Now you are ready for the next step!

Identify Single Copy Core Genes and extract them with Anvio

This part was tested in Anvio v7.1 and v8.0; if you have an older version, we do not know how it works. 
Be prepared to exercise some patience, as importing genomes into the database format in Anvio can take a considerable amount of time.
Once the genomes are imported, coding sequences will be annotated using Prodigal. Anvio will utilize this information to identify all the single-copy core genomes shared across your datasets and produce a new FASTA file containing the amino acid sequences.
For our analysis, we will only retain genes with a geometric and functional index ≥0.8 for each gene. For more details, please refer to the relevant section of the Anvio tutorial. 
A Friendly Reminder!!
If you utilize this pipeline, don’t forget to cite the Anvioand Prodigal papers!

Command
Obtaining Single Copy Core Genes
#Reformat fasta files to be compatible with Anvio.
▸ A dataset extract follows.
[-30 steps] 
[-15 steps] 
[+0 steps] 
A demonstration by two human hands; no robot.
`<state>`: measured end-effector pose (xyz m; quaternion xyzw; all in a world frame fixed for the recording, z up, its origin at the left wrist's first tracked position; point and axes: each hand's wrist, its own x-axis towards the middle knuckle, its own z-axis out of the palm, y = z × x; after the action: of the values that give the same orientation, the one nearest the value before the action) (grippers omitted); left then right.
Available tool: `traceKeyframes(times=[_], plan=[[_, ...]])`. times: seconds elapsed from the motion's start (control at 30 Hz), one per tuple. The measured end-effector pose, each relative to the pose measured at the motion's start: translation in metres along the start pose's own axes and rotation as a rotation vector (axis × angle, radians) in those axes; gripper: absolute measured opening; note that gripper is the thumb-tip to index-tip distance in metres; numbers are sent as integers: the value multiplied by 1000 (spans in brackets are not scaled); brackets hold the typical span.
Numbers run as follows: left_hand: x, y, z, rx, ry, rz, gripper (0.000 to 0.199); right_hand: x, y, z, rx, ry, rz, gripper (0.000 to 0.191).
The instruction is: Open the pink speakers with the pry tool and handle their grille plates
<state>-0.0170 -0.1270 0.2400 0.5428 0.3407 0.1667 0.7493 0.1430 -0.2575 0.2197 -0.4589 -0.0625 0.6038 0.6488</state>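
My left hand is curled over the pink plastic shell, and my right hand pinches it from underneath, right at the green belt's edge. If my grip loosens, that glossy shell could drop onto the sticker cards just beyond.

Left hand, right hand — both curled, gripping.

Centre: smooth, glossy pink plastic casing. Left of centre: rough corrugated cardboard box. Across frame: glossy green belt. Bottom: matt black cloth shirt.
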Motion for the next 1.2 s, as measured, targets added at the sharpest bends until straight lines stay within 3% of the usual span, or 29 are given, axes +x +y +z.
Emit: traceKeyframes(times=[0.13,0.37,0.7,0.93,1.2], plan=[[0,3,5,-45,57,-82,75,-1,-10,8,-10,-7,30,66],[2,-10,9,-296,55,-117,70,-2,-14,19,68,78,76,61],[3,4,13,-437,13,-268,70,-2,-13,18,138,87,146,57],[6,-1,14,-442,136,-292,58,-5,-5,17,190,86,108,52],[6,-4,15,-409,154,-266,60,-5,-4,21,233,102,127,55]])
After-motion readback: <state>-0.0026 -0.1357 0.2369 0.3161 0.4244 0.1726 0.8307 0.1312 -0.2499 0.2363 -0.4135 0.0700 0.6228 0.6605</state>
New files will have the extension ".fa"
for i in `ls -1 *.fasta | sed 's/.fasta//'`
do
anvi-script-reformat-fasta $i\.fasta \
                           -o $i\.fa \
                           -l 1000 \
                           --simplify-names --seq-type NT >> ../logs/reformat.log 2>&1
    anvi-gen-contigs-database -f $i\.fa -o $i\.db >> ../logs/database.log 2>&1
    anvi-run-hmms -c $i\.db -T 32 >> ../logs/hmms.log 2>&1
done
#Some bash codes to create a requires file called to perform pangenomics (yes, we are doing that)
ls -1 *.db > path.txt
sed -i '1s/^/contigs_db_path\n/' path.txt
ls -1 *.db | sed 's/.db//' > name.txt
sed -i '1s/^/name\n/' name.txt
paste name.txt path.txt > external-genomes.txt
rm name.txt path.txt
#Save the genomes in a new Anvio database and perform pangenomics
anvi-gen-genomes-storage -e external-genomes.txt -o Filo-GENOMES.db >> \
../logs/storage.log 2>&1
anvi-pan-genome -g Filo-GENOMES.db --project-name Filo --num-threads 32 >> \
../logs/pangenome.log 2>&1
#Create the new file with all SCCGs with a geometric and functional index over 0.8
NG=$(ls *.fasta | wc -l)
anvi-get-sequences-for-gene-clusters -g Filo-GENOMES.db -p Filo/Filo-PAN.db \
-o core-sequences.fasta \
--max-num-genes-from-each-genome 1 --min-num-genomes-gene-cluster-occurs "${NG}" \
--concatenate-gene-clusters --min-geometric-homogeneity-index 0.8 \
--min-functional-homogeneity-index 0.8 >> ../logs/core.log 2>&1

The new FASTA file is named proteins-sequences.fasta. If you want to know how many genes were used to create this file, you can check the core.log file in the logs folder.
Since we gathered a large number of genes at this step, using amino acid sequences works well and requires less time and computational resources. 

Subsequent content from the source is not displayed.